• _Task to complete_
Which lines in the records below contain the word "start"? Copy each of them.

• _Provided records_
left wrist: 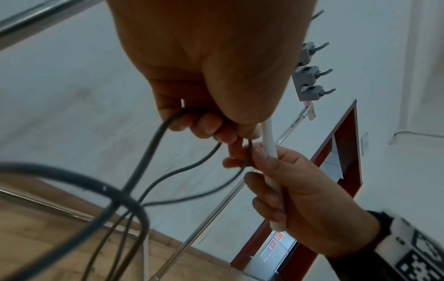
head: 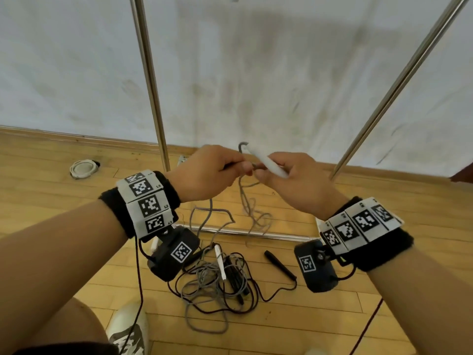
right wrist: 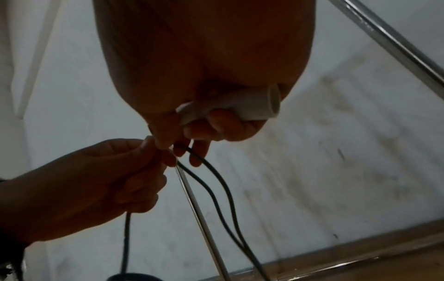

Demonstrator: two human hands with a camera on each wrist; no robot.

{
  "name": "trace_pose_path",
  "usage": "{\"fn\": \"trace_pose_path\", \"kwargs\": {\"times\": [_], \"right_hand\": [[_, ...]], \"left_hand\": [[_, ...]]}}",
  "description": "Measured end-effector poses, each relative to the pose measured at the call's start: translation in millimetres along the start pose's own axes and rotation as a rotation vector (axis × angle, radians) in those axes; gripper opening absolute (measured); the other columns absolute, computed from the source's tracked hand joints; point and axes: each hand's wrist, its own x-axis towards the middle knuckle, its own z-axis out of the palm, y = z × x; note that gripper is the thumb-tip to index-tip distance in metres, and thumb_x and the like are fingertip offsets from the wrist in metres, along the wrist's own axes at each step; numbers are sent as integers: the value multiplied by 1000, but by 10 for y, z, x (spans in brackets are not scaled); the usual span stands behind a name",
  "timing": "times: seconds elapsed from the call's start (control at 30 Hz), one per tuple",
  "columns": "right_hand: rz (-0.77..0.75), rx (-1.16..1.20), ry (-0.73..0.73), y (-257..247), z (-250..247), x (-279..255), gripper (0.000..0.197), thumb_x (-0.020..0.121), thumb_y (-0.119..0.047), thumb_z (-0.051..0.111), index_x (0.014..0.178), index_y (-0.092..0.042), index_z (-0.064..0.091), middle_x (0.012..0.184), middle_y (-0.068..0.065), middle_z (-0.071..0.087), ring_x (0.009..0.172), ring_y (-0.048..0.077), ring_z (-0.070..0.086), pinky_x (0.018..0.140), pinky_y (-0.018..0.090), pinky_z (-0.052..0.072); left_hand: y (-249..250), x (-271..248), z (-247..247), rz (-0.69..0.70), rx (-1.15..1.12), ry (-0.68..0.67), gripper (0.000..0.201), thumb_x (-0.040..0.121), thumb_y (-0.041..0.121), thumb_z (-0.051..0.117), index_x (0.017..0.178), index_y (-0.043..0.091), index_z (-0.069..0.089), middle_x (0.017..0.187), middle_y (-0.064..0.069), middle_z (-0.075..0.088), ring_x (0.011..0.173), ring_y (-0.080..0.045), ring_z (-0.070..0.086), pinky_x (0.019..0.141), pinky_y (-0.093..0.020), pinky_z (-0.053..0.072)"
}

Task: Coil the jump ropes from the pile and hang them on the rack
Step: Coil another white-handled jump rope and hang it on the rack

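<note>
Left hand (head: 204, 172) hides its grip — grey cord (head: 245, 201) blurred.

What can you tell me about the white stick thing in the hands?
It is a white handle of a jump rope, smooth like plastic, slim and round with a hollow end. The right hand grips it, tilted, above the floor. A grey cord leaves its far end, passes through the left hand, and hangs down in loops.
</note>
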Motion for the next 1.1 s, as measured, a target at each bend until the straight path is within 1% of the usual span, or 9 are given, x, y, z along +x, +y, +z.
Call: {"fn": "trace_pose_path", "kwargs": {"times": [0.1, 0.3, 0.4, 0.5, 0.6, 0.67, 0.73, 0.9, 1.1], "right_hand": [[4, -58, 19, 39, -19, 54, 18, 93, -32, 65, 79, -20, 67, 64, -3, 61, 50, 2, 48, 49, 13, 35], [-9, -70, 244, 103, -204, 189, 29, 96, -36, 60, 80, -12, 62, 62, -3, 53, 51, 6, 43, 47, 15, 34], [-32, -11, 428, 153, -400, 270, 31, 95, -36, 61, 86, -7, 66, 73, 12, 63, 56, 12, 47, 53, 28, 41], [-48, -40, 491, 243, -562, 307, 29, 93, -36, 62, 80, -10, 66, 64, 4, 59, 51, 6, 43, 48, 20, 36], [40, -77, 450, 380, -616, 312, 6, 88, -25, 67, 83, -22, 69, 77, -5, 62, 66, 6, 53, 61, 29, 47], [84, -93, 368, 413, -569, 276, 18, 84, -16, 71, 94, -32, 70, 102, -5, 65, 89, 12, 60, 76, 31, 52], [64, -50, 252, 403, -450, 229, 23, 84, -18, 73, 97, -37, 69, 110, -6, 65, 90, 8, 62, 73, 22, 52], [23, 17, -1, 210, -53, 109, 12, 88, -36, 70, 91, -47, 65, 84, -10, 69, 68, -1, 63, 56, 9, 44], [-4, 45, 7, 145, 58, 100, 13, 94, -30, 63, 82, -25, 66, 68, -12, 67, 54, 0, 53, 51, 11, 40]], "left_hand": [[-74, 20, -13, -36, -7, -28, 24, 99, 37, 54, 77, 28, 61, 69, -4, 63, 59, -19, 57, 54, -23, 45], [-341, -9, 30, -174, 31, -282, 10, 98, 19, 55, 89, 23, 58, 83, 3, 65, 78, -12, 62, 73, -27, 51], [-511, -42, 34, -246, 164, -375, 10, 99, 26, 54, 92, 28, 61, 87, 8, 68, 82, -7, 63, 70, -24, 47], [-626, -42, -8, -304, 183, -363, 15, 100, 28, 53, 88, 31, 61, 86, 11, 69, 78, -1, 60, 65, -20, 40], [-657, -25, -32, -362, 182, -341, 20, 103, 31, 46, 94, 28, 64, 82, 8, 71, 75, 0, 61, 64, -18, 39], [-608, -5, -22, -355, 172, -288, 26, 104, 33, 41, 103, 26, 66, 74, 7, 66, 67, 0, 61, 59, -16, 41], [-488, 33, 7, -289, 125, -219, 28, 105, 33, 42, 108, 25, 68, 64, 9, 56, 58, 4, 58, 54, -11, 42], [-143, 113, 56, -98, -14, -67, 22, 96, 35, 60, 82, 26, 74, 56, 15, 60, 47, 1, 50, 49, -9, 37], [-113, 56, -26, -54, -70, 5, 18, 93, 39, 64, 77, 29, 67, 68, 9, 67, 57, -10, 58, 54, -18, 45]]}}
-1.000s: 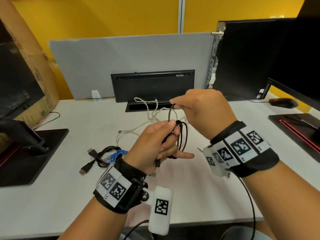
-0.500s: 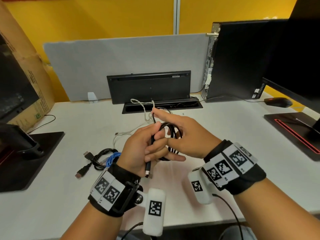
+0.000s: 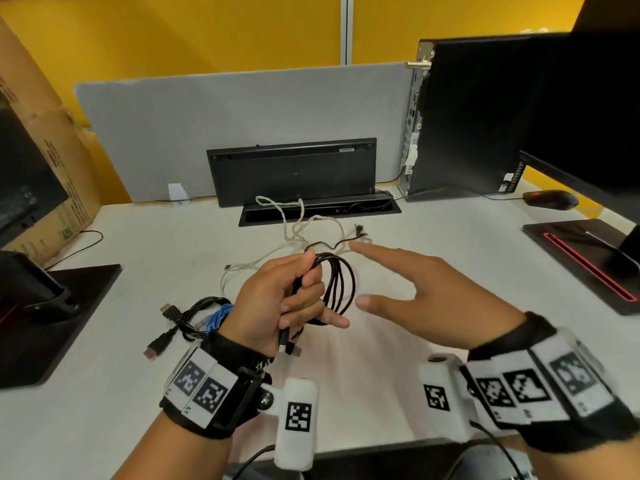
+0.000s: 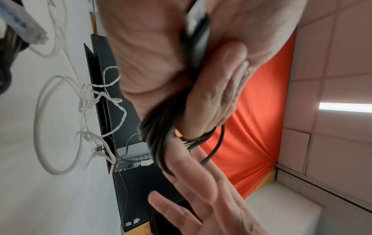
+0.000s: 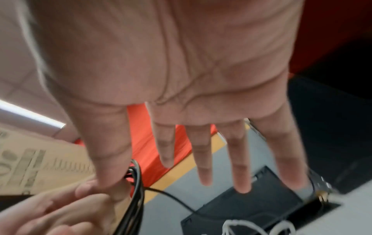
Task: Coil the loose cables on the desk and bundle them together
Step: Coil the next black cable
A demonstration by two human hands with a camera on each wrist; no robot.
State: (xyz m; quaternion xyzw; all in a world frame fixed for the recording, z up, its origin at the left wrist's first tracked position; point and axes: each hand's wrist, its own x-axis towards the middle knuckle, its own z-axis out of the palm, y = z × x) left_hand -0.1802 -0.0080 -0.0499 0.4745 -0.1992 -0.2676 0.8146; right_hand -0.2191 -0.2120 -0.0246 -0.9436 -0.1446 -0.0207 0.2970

• _Solution to this problem_
  "description": "Measured end-effector poses, each relative to the pose measured at the call's start: translation in millimetres along the start pose's own axes and rotation as a rotation vector (axis × angle, radians) in those axes; gripper opening absolute (measured); the other columns absolute, computed from the source's tracked hand joints; point and axes: each hand's wrist, its own x-axis towards the middle knuckle, its own z-axis out of the palm, y = z × x; note that gripper is the thumb-tip to index-tip distance in metres, and thumb_x and the like are fingertip offsets from the wrist in metres, along the wrist's own axes at each step; numbers are sent as integers: the value multiplied by 1000, but by 10 for y, z, x (spans in brackets are not scaled); the usual span stands behind a name",
  "timing": "times: seconds elapsed from the call's start (control at 30 Hz), one per tuple",

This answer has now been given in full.